*Exercise requirements:* Check every line of the entries for the string "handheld" and return the ones that contain it.

Material provided Block Start

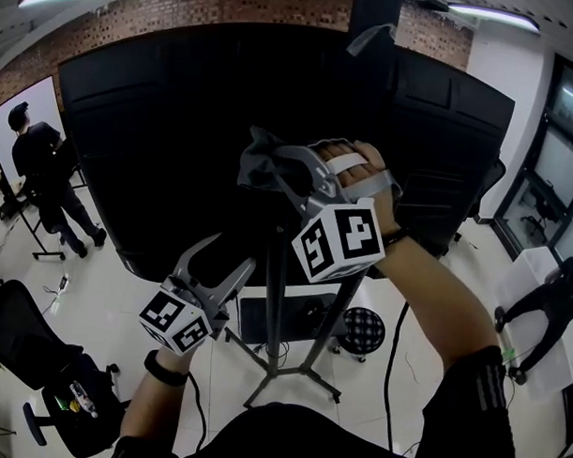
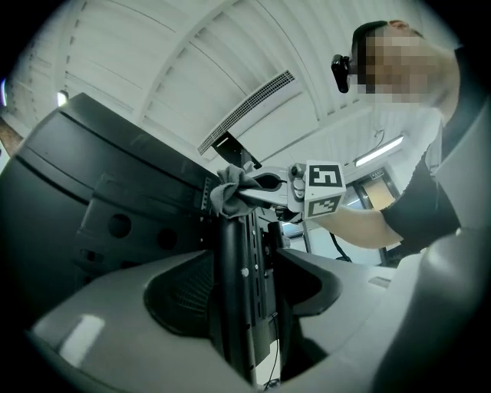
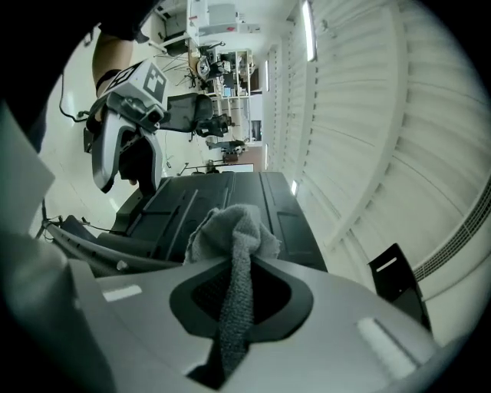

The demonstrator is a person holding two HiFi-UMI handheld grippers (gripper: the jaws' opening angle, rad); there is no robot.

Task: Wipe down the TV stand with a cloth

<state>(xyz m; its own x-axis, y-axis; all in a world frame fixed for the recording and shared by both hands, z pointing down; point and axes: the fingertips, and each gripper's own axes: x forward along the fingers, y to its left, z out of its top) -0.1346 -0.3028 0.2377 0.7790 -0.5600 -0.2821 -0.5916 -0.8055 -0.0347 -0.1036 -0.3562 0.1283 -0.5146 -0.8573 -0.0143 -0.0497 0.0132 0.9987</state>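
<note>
My right gripper [image 1: 268, 174] is clamped on a crumpled grey terry cloth [image 3: 232, 230], pressing it to the top of the black metal stand post [image 2: 232, 284]. The post stands behind the big black TV panel [image 1: 167, 144]. My left gripper [image 2: 247, 322] grips that post lower down. The cloth's tail end disappears between the right jaws.

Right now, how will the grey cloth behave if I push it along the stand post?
Probably floppy: the grey cloth bunches and folds past the shut jaws of the right gripper. Its looped terry surface should drag rather than slip on the stand post.
</note>
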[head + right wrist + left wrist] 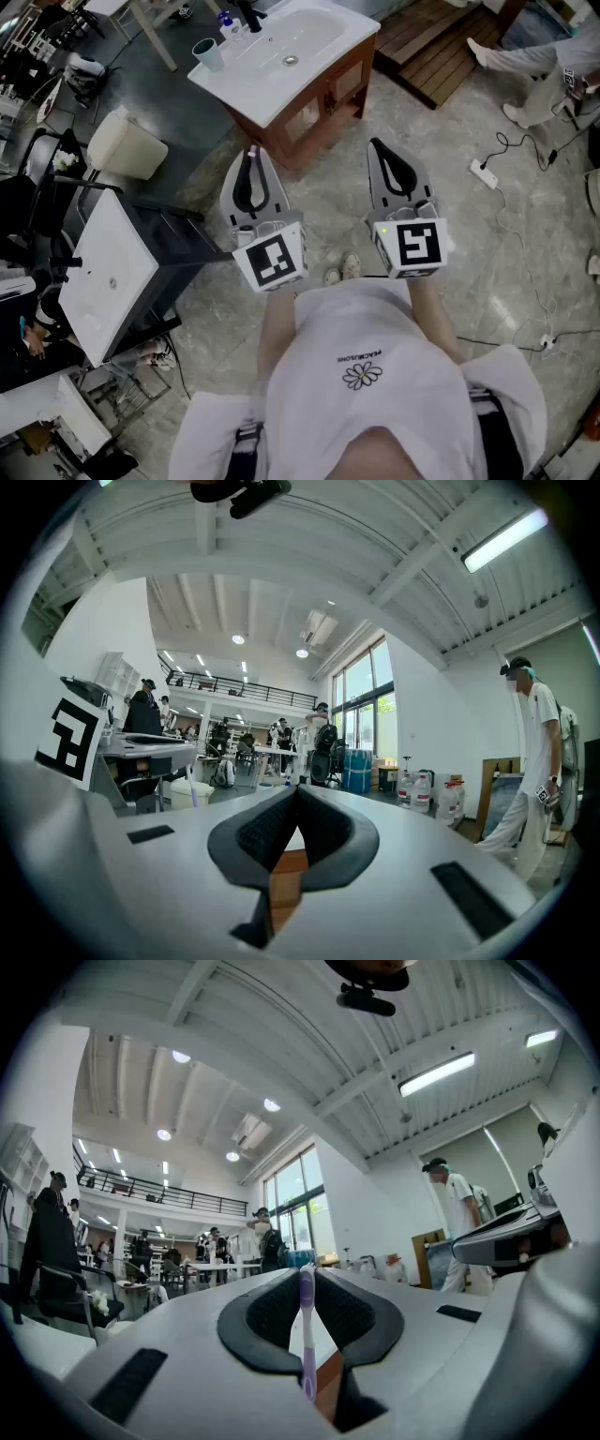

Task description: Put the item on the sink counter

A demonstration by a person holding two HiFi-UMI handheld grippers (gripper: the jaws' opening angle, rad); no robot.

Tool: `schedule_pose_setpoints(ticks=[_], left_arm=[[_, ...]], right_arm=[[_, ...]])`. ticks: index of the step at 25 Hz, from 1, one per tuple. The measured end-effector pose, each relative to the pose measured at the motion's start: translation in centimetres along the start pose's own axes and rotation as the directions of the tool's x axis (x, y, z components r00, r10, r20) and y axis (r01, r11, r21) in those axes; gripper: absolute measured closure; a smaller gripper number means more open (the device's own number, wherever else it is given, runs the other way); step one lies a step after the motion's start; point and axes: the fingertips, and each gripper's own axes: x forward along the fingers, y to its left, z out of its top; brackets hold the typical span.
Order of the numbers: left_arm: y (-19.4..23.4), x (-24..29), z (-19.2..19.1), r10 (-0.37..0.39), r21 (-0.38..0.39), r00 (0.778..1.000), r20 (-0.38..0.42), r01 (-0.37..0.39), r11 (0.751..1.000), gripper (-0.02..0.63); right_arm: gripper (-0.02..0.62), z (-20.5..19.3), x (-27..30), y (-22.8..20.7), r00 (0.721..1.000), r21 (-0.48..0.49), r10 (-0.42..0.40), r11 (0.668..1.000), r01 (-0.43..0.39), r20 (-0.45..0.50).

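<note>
The white sink counter (323, 73) on a wooden cabinet stands ahead of me, slightly to the left. My left gripper (252, 152) hovers just short of the cabinet's near corner. It is shut on a purple toothbrush (307, 1330), which stands upright between the jaws in the left gripper view, and its tip (253, 149) pokes out past the jaw ends. My right gripper (376, 143) is level with the left one, over the stone floor. The right gripper (296, 791) is shut with nothing between its jaws.
A teal cup (208, 53), small bottles and a black faucet (249, 15) occupy the counter's far left end. A second white basin (105, 272) on a dark stand is at my left, and a beige bin (126, 146) stands beyond it. A power strip (485, 173) with cables lies on the floor to the right. A person (539, 61) is at the top right.
</note>
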Motion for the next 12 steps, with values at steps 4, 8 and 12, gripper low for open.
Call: schedule_pose_setpoints(ticks=[4,8,12], left_arm=[[-0.02,-0.31,-0.55,-0.022,0.075,1.000,-0.017,0.023,0.997,0.548],[0.12,-0.32,-0.47,-0.016,0.055,1.000,-0.016,0.017,0.998,0.548],[-0.01,-0.08,-0.57,-0.023,0.045,1.000,-0.018,0.024,0.999,0.548]], right_arm=[[0.584,-0.25,-0.10,0.14,1.000,0.003,0.006,1.000,-0.006,-0.008],[0.584,-0.32,-0.13,0.42,1.000,-0.004,0.019,1.000,-0.019,-0.008],[0.584,-0.58,-0.11,0.13,1.000,0.000,0.020,1.000,-0.020,-0.014]])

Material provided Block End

*Your solution:*
The demonstrator is a person holding two HiFi-UMI handheld grippers (gripper: the jaws' opening angle, rad); there is no robot.
A demonstration by a person holding two HiFi-UMI handheld grippers (gripper: the jaws' opening angle, rad); no robot.

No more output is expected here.